Por seu lado, o governo comemora a marca de 13 milhões de famílias atendidas pelo programa. “Beneficiamos diretamente cerca de 50 milhões de pessoas, com um foco nas famílias mais pobres. Isso gerou um impacto muito grande na redução da pobreza extrema, ainda mais se considerarmos o baixo custo do programa”, afirma o secretário nacional de Renda de Cidadania do Ministério do Desenvolvimento Social (MDS), Luís Henrique Paiva. Pelos cálculos do Instituto de Pesquisa Econômica Aplicada (Ipea), 36 milhões de brasileiros estariam na extrema pobreza se o programa não existisse.

Principal alvo dos críticos do programa, a permanente dependência do benefício pode ainda ser uma regra, mas alguns exemplos também mostram que há saída para o Bolsa Família. É o caso da professora Rejane Ferreira da Silva, 29, de Caetés, no Agreste do Estado. “Recebi o benefício por oito anos e foi muito importante para nos dar tranquilidade nos momentos mais difíceis, enquanto estava desempregada”, conta Rejane. Casada e mãe de três filhos, a professora atualizou seu cadastro no ministério assim que conseguiu um emprego na prefeitura. “Tem gente que necessita desse dinheiro mais do que eu. Consegui uma boa oportunidade de trabalho e espero que meus filhos também consigam, e não tenham que depender do governo”, acredita.

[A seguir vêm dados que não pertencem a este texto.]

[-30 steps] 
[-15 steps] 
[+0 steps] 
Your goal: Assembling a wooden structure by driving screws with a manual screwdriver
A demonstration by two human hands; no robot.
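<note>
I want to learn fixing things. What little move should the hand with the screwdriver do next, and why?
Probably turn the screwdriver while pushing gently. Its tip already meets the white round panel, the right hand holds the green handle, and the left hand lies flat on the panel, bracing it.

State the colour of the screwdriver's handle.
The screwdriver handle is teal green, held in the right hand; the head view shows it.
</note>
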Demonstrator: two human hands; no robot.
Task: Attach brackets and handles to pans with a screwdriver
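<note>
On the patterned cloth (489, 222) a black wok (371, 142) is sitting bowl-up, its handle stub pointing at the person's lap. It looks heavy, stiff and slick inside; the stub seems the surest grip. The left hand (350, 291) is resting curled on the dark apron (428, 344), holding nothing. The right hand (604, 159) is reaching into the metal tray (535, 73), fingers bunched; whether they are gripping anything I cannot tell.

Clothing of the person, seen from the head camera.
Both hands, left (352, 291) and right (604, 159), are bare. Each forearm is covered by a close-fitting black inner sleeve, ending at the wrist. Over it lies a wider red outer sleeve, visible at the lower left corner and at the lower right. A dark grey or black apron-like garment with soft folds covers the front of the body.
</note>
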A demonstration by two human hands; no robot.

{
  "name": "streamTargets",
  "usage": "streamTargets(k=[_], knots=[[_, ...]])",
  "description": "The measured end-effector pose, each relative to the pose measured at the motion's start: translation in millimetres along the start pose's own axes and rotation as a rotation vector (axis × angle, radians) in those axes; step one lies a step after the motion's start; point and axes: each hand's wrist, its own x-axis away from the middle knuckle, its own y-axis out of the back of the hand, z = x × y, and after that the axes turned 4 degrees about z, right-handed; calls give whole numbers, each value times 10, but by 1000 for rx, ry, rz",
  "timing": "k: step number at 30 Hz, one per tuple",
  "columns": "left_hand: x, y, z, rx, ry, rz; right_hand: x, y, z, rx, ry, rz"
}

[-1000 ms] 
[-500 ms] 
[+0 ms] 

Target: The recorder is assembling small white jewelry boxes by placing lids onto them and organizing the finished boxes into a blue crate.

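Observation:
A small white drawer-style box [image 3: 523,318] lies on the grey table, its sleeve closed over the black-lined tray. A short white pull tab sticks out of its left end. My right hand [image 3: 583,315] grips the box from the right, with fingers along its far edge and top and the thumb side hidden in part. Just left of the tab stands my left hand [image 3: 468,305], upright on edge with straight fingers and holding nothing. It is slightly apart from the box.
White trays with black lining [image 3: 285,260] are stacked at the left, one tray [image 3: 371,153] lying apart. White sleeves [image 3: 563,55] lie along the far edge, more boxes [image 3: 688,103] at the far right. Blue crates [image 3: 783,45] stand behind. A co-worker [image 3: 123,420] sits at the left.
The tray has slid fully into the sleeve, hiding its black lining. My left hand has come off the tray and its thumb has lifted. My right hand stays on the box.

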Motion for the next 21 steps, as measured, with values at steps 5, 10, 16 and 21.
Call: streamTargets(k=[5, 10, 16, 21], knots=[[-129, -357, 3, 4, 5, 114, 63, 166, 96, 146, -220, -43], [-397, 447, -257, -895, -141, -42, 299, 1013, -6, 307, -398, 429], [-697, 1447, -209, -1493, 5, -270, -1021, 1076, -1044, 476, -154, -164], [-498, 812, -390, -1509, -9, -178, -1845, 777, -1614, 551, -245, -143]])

Olhando para o futuro, o governo federal planeja ampliar os benefícios para que, até o final de 2014, a pobreza extrema seja erradicada no País. Isso significaria, por exemplo, que a família de Ivaneide receberia pelo menos R$ 700, em vez dos R$ 540 atuais. Mas na opinião do professor do Departamento de Economia da Universidade Federal de Pernambuco (UFPE) Tarcísio Patrício Araújo, aumentar os índices não é o bastante. “É preciso que o Bolsa Família seja acompanhado por outros programas, para que a realidade das pessoas mude, não só a renda”, avalia.